I do not believe passwords are stored any differently than a string or a number. It is suggested that you use a 3-step OAuth 2.0 method if possible.
Twack
The issue at hand is that I can’t control what kind of authentication is in use with third-party systems. In the case of a Tesla, the Tesla API uses the user name and password of the car owner. IMHO, SmartThings should take this into account. It’s obviously common enough that there’s a “password” type.
Are you passing the info over a secure port? If not, storing it securely would not be my main concern, it would be the open air hand-shake. Maybe our ST friend @ben_edwards can share some additional insight to the topic, Ben?
Twack
How sensitive data is stored is every bit as important as how it is transmitted.
The transmission of all data from the mobile apps (or any API request, really) to our servers is forced to occur over SSL, and we highly encourage SmartApp developers making HTTP calls from within SmartApps to use SSL when available from the target server. While we do highly prefer token-based authentication, we recognize that some services may force us to use passwords, so we automatically store preferences of type “password” in our database using 256-bit AES encryption.
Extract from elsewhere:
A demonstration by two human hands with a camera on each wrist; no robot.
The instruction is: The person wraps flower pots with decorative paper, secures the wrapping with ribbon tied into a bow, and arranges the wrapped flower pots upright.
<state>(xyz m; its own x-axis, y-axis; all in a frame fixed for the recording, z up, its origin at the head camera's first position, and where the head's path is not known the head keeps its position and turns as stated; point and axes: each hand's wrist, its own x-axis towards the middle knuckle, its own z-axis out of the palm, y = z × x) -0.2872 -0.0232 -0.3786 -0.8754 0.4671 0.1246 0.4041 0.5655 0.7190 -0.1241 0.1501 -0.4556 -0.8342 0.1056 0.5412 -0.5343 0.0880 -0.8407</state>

Thanks! Perfect! The only thing I’d love to hear more is that the encryption keys are unique to each tenant 
I can’t discuss exactly how to derive the encryption keys, obviously, but they are definitely unique per SmartApp installation, and we took steps to ensure that it would be as difficult as possible for an attacker to recover them.
That answer is good enough and I understand why you can’t give more. I definitely appreciate the thought you guys have put into the issue.